Daniel, bana ait olmadığını ve benim de ona ait olmadığımı acı bir şekilde belli etti.
Terk edilmiş hissederek, öfkeyle karşılık verdim.
"Daniel, sana biraz bağımlı olabilirim, ama bu beni aşağılaman için bir sebep değil! Bu benim hatam değil!"
Daniel alayla güldü, "Senin hatan değil mi? Tabii, sözler onların ağzından çıktı. Ama sen hiç itiraz etmedin! Ben sürekli reddederken sen ne yapıyordun? Yoksa birlikte olmamızdan keyif mi alıyordun? Senin utanmaz bağımlılığın olmasaydı, bizi eşleştirmeyi düşünmezlerdi!"
Utanmaz mı?
On sekiz yıldır sevdiğim çocuktan bunu duymayı hiç beklemiyordum.
Bu, sanki orospu olarak adlandırılmak gibiydi ve gözlerim yaşlarla doldu.
Gözyaşlarım Daniel'i etkilemedi. Duyduğum tek şey onun son sözüydü: "Suç ortağı!"
Tartışma Hugh ile Daniel'den, Daniel ile bana kaydı. Büyükler her şeyi duydu. Ronan'ın yüzü ciddileşti, Hugh'un öfkesi dindi ve Emma mahcup görünüyordu. Annem Helen başını sessizce eğdi.
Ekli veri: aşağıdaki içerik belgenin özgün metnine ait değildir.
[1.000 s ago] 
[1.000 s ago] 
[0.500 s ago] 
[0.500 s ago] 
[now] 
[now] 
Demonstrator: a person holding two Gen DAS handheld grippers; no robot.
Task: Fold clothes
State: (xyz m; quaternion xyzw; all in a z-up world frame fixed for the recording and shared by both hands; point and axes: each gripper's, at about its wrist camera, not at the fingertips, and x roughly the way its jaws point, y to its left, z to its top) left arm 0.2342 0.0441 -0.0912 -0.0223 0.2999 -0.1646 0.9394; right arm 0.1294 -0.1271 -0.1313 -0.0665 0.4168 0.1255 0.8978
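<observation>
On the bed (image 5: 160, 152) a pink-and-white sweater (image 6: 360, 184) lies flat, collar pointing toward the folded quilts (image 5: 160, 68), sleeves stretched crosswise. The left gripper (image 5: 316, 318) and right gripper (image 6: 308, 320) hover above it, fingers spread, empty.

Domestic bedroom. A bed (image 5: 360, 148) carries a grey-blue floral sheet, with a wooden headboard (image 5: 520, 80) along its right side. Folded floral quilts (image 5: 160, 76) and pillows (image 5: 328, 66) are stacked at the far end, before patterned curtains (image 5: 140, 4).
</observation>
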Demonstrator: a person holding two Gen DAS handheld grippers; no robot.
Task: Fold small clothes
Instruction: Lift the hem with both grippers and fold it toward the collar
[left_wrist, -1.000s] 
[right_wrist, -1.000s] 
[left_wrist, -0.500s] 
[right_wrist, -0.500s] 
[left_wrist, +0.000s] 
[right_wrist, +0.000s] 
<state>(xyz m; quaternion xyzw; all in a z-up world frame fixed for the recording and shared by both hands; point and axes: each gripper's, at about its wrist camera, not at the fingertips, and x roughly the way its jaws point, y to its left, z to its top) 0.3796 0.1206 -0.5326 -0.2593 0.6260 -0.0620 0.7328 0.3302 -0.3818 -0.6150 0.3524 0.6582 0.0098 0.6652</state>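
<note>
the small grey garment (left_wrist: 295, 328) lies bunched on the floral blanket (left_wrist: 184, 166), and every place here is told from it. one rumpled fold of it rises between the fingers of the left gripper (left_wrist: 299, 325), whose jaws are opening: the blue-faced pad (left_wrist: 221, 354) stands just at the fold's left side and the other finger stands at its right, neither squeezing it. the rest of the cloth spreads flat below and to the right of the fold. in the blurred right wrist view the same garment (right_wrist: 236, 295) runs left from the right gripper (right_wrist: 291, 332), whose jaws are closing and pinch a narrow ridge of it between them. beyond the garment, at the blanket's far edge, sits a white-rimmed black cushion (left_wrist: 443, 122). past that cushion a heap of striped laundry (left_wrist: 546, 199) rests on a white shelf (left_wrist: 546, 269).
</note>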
Ronan ve Helen, çocuklarının aşağılandığını görmeye dayanamadı. Helen ilk konuştu, sakin tonu onun kendini tuttuğunu gösteriyordu, "Emma, vaatimizin ailenize bu kadar sorun çıkarmasını beklemiyordum. Ailenizin durumu yıllar içinde düzeldi. Kızımın fazla yüksek hedeflere ulaşmaya çalıştığı belli. Bu yüzden vaat iptal edilebilir."
Emma hızla cevap verdi, "Helen, bunu hiç böyle düşünmedim. Bu sadece çocukların düşünmeden konuşması! Daniel, hemen Jane'den özür dile!"
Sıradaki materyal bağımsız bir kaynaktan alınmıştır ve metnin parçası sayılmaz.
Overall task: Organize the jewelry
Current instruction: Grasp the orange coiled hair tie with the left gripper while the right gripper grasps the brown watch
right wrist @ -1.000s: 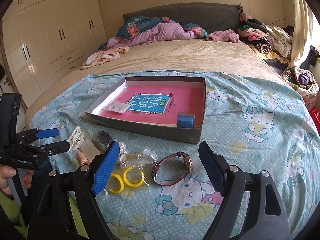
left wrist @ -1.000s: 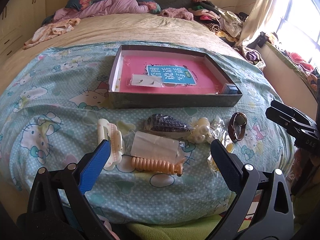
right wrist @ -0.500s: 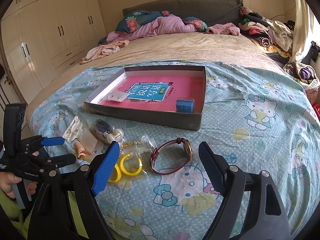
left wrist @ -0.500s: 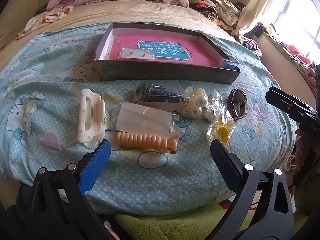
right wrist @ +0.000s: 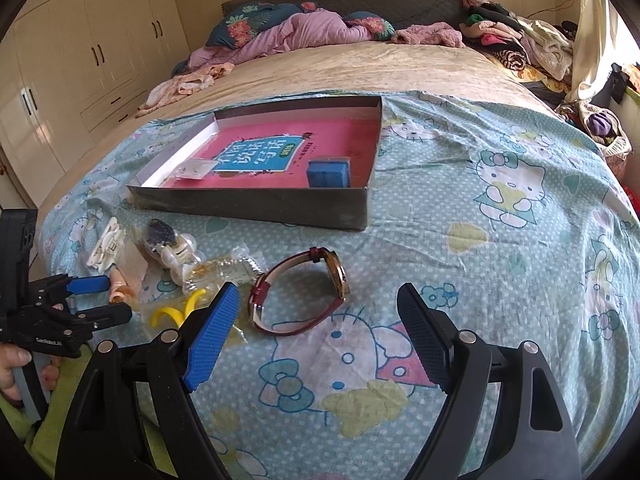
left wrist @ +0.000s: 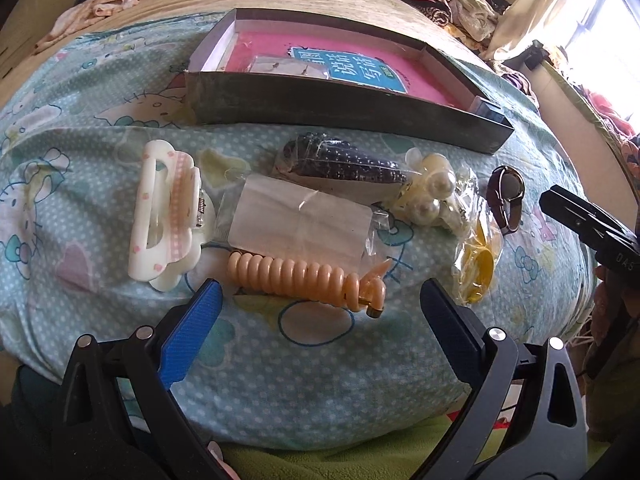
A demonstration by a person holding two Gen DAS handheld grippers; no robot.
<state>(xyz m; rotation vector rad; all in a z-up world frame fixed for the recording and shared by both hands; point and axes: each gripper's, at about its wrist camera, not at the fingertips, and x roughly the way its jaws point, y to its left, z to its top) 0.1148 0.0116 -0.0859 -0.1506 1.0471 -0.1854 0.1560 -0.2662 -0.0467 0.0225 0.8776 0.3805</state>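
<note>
Yellow bangles (right wrist: 176, 312) half hidden behind right gripper (right wrist: 316, 322); both grippers' jaws apart, empty

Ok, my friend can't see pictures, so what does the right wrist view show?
The open right tool hovers over a red-strapped watch lying on a Hello Kitty bedsheet. Behind the watch sits a shallow grey box holding a pink book and a small blue box. More bagged trinkets lie at left, near the left tool.
</note>
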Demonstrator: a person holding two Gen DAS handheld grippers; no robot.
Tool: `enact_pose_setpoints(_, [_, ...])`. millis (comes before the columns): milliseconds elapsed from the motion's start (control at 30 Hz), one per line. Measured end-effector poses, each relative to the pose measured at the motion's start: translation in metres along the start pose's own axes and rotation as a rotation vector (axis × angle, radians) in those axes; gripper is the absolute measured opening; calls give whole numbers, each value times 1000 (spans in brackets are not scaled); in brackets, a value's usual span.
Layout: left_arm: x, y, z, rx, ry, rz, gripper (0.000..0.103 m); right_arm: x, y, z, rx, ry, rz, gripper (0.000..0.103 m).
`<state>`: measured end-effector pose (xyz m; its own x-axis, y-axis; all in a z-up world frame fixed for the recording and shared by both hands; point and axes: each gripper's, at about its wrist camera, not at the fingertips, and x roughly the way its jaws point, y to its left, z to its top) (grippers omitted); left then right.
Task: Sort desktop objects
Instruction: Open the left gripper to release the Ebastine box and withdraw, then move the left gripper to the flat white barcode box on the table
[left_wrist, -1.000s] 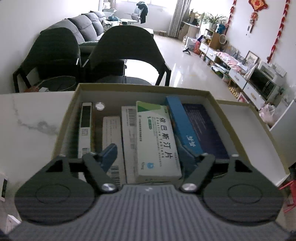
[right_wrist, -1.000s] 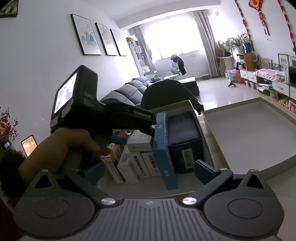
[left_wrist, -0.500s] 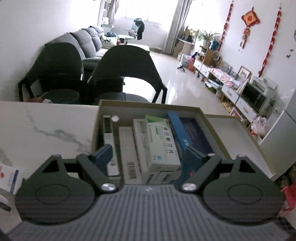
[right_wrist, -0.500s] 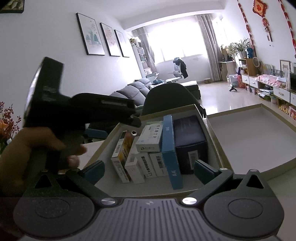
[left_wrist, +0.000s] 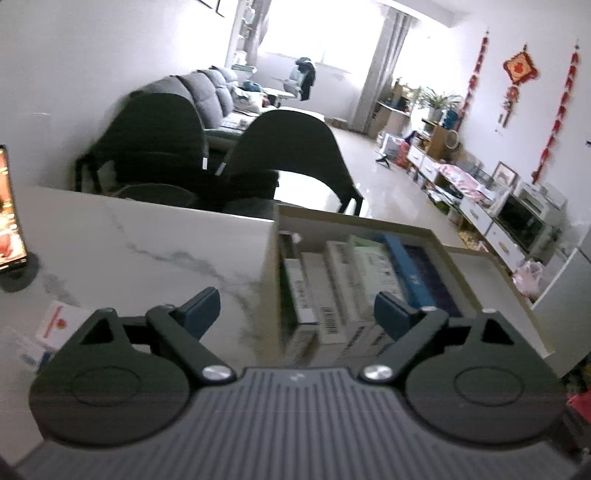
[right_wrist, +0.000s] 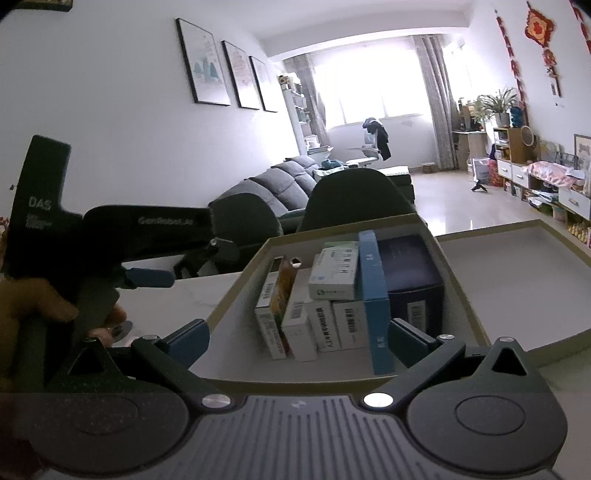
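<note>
An open cardboard box stands on the white marble table, packed with several medicine cartons: a white-green carton on top, an upright blue box and a dark navy box. The box also shows in the left wrist view, blurred. My left gripper is open and empty, above the box's near-left edge. It shows from the side in the right wrist view, left of the box. My right gripper is open and empty at the box's near wall.
The box's lid lies open-side up to the right of the box. A white carton with a red mark lies at the table's near left. A lit phone stands on a stand at far left. Two dark chairs stand behind the table.
My left gripper has pulled back and swung left, away from over the box, empty. The right gripper has barely moved.
</note>
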<state>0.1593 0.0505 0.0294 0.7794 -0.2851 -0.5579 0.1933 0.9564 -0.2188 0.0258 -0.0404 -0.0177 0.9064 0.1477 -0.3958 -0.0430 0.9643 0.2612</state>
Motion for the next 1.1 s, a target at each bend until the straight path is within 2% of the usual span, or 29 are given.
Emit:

Emma'nın emriyle karşı karşıya kalan Daniel, gözyaşlı yüzüme baktı ve bakışı yumuşar gibi oldu.
Bakışı ne kadar yumuşarsa, kalbim o kadar sertleşiyordu!
"Jane..."
Gözyaşlarımı sildim, kayıtsızmış gibi davranarak.
"Boş ver. Özre ihtiyacım yok! Ve özrünü kabul etmeyeceğim."
Daniel yavaşça Hugh'a doğru yürüdü, Hugh oğluna sessiz bir öfkeyle baktı.
Sonunda, uzun süredir sessiz kalan Ronan, önündeki karmaşaya bakarak yavaşça dedi ki, "Parti bitti. Lütfen gidin."
"Ronan," Hugh mahcup bir şekilde seslendi.
"Lütfen gidin."
"Ronan, bu sadece düşüncesizce söylenmiş sözlerdi!" Emma hâlâ bozulan parti atmosferini kurtarmaya çalışıyordu.
Sessizlikte, ya patlarsın ya da yok olursun.
Genellikle nazik olan Ronan kükredi, "Kızımı aşağılayan herkes, dışarı çıkın!"